The actual meal was good, the company on table 7 were very pleasant and the murder mystery itself was entertaining. I got the murderer wrong, it was the wife, who was basically a psychopath who did it for the kicks, revenge and the money. However it was all good fun. Once over I and my partner retreated to our room. I was near spoonless and needed to rest, take my meds and try to get some sleep. I realise how I need to select my treats carefully and how much not being able to exercise has affected me, I am shocked at my decline and realise how difficult it must be for people to be around me, with my need to rest so much, I am aware that I am no fun anymore. I must find new ways to fight, I am so far away from myself. At least this trip has taught me that.

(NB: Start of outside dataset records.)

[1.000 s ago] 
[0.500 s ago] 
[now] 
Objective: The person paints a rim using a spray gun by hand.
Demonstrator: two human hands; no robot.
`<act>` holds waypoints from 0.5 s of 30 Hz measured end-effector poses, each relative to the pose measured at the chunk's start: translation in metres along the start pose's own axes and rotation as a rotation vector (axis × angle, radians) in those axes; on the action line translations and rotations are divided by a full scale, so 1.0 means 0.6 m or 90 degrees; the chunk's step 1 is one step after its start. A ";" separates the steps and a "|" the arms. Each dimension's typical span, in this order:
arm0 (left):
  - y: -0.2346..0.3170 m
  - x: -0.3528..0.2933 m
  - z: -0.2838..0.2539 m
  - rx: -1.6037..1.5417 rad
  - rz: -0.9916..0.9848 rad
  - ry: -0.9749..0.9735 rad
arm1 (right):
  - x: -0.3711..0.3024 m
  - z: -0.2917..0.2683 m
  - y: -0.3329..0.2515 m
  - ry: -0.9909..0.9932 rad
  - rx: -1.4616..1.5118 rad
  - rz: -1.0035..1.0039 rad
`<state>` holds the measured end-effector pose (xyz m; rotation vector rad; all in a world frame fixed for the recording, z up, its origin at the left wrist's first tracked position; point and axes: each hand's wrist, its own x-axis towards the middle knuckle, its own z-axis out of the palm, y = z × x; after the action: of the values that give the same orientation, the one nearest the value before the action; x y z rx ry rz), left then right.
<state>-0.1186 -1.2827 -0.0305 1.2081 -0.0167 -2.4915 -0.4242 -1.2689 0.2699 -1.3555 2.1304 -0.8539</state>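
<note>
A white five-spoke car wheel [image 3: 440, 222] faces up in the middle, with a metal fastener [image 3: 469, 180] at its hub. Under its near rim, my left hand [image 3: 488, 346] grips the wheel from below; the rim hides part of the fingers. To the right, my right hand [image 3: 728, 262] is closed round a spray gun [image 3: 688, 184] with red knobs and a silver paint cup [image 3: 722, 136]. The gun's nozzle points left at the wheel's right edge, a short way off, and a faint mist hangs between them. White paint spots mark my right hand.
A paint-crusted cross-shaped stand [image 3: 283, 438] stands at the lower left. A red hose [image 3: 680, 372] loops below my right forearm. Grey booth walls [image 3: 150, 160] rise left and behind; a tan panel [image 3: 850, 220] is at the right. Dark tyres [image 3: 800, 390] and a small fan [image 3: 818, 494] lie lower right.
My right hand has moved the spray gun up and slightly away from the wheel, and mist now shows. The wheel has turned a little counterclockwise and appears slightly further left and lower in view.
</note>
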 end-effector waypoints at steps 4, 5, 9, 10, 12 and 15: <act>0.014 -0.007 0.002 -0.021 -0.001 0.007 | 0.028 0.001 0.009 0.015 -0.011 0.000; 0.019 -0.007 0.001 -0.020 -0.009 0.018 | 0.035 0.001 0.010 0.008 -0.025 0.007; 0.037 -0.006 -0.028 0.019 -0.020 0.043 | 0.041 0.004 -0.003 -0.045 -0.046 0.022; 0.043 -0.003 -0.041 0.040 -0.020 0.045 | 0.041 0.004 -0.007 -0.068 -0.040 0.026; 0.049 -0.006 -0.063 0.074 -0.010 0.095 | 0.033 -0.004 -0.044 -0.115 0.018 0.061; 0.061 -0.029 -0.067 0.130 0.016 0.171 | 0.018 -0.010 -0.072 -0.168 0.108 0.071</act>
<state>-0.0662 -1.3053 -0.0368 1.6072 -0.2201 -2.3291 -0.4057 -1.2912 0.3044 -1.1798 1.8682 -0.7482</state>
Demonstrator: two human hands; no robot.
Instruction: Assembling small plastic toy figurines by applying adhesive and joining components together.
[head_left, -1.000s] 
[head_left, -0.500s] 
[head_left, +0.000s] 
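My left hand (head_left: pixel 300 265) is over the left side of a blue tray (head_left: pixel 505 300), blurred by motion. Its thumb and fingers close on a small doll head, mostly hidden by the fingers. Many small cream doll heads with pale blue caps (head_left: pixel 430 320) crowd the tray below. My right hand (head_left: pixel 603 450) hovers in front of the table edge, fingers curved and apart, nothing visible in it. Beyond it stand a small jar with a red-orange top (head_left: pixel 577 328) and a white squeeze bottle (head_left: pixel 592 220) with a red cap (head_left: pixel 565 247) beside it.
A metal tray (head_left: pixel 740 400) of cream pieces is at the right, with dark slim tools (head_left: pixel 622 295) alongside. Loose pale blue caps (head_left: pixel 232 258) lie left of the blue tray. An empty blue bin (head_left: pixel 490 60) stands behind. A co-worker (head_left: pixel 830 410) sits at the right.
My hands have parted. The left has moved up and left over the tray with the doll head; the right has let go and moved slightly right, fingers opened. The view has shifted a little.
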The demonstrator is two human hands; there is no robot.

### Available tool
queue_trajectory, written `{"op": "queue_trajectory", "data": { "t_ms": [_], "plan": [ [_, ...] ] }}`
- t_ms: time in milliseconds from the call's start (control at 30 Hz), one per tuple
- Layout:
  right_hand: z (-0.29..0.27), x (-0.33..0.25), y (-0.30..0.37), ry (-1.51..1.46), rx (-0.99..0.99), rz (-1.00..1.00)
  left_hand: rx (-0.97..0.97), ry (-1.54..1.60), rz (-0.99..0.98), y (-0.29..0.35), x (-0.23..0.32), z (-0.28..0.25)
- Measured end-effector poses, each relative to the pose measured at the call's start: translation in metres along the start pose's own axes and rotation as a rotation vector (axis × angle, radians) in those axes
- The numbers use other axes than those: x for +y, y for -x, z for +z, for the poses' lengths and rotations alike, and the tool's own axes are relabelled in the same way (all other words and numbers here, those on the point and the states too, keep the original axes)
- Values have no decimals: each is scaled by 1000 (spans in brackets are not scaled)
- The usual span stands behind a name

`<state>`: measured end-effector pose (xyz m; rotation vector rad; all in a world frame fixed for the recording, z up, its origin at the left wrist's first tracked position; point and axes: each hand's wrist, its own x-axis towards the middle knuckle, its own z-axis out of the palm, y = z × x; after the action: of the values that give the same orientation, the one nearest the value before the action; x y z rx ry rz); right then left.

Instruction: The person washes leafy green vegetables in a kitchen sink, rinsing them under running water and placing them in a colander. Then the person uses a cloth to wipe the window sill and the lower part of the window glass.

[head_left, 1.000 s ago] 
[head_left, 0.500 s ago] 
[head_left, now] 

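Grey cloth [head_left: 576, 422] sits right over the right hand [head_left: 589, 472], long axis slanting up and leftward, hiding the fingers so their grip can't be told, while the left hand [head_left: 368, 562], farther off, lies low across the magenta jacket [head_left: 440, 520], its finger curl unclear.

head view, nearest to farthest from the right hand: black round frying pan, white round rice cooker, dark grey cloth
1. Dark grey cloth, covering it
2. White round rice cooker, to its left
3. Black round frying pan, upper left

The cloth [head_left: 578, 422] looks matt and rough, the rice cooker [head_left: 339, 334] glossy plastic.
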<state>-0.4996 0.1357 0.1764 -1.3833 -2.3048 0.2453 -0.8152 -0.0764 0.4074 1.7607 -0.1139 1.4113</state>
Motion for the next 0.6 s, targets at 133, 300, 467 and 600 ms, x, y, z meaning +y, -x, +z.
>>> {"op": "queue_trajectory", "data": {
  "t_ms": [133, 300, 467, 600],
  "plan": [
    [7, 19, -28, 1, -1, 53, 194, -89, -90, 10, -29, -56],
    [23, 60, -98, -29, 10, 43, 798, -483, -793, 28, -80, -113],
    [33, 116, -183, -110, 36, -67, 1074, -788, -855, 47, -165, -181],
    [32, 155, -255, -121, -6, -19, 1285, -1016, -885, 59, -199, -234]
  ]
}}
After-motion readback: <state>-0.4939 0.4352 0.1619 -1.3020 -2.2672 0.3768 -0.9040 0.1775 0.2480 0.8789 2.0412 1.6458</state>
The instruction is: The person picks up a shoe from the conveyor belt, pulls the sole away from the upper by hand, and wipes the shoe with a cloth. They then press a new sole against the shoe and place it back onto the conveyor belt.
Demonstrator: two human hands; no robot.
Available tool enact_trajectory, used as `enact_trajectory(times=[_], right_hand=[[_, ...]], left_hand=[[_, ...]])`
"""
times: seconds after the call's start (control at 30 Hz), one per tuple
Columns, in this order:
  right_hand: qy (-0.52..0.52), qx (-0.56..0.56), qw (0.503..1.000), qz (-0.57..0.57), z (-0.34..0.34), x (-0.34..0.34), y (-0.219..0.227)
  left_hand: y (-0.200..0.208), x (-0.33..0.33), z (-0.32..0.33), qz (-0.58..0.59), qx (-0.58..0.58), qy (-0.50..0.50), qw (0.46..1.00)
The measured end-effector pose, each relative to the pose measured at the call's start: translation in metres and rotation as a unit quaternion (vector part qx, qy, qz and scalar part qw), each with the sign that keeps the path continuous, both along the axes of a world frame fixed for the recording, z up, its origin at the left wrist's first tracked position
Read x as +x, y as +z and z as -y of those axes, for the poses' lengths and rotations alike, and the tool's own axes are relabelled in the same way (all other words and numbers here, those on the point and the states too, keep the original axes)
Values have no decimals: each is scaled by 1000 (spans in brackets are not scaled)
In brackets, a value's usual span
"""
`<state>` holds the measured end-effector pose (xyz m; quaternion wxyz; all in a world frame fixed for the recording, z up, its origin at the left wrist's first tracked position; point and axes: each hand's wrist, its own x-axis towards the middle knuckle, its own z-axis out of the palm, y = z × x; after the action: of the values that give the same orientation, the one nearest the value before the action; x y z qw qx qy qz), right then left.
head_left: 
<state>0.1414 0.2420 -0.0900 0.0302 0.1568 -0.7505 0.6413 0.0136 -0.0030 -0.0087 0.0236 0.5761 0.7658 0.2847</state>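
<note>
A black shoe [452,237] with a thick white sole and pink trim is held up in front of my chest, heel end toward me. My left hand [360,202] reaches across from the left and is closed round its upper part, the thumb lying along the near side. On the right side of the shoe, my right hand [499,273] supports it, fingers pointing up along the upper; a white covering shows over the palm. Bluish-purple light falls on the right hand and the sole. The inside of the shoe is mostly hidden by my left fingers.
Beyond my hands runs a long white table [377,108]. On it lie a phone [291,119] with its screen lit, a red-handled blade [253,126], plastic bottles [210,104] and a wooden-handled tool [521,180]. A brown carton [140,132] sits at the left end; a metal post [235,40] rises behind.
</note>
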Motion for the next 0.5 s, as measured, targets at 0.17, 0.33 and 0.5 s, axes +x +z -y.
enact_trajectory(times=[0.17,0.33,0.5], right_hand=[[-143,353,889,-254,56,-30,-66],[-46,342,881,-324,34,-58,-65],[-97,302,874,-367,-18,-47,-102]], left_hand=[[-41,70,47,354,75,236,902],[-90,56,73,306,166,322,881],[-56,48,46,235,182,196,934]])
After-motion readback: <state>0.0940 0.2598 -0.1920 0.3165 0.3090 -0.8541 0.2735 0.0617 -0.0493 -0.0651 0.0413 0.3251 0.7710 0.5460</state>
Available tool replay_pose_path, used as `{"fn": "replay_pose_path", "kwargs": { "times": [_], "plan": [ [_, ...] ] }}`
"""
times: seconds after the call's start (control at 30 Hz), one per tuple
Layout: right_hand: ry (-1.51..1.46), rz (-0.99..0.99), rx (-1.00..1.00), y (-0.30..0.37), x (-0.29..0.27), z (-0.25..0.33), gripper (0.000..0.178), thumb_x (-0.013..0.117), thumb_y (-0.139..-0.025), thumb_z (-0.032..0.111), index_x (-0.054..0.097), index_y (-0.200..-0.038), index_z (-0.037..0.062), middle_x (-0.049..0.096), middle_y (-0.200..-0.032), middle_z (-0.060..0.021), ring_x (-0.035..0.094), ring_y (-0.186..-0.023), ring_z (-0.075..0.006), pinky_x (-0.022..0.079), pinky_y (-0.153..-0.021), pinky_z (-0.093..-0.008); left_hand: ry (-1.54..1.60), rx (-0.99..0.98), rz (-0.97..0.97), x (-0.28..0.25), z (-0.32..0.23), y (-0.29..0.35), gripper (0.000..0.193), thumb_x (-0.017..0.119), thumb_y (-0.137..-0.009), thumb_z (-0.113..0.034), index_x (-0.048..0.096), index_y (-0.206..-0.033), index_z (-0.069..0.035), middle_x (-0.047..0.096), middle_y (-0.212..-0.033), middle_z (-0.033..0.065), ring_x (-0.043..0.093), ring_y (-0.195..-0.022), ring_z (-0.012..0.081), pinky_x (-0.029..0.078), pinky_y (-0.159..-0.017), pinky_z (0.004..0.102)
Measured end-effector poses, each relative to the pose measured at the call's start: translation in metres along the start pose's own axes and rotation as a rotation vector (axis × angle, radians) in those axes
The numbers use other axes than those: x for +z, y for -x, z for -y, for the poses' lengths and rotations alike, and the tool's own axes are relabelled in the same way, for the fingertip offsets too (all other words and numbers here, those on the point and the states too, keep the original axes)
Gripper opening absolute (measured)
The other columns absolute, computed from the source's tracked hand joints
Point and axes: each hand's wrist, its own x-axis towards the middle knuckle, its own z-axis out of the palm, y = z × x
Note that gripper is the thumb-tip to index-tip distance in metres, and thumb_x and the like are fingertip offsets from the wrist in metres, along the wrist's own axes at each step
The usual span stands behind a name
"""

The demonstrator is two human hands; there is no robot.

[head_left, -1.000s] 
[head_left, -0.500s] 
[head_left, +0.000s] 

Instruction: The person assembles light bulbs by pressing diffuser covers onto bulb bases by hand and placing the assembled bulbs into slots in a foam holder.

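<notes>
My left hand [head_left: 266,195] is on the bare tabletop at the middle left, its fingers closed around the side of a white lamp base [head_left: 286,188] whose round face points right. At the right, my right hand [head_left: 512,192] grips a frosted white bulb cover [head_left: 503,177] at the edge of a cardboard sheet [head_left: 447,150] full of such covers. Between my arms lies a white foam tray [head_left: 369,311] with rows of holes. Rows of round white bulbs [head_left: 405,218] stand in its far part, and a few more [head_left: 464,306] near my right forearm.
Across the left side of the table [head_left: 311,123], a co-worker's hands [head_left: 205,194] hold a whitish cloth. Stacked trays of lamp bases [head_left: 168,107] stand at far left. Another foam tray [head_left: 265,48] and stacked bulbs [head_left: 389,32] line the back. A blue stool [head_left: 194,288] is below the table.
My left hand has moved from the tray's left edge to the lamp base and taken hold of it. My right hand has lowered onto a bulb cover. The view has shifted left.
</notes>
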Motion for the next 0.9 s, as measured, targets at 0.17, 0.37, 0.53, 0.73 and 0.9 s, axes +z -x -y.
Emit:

A kite is at its best in the wind.

CHEMO II DAY 295

Fight, Cancer and Uluru, two fronts now.

Friday and I wake and laze. I discover I have a huge amount of crap on one of my email addresses so spend ages unsubscribing to a load of sites I do not recognise. My partner brings me hot water to drink and I do my vitals, (still the arithmetic tells me I am healthy) and then change the one remaining bedside clock into Spring time. I get up for breakfast, clearing the kitchen as I go. With breakfast over and all my logs and journals filled in I now fill my drugs wallets for the next two weeks. Its tedious but I guess I owe my good arithmetic to them. The post brings me my pension upgrade information. Thank you the State for the triple lock. I do my budget recalculations and decide that I can weather the current financial climate. I count myself fortunate that past me overcame my dyslexia, studied, worked and saved when I could in order that present me is financially able to survive. I have little time before I am due to go to the chiropodist so make a first stab at drafting the blog.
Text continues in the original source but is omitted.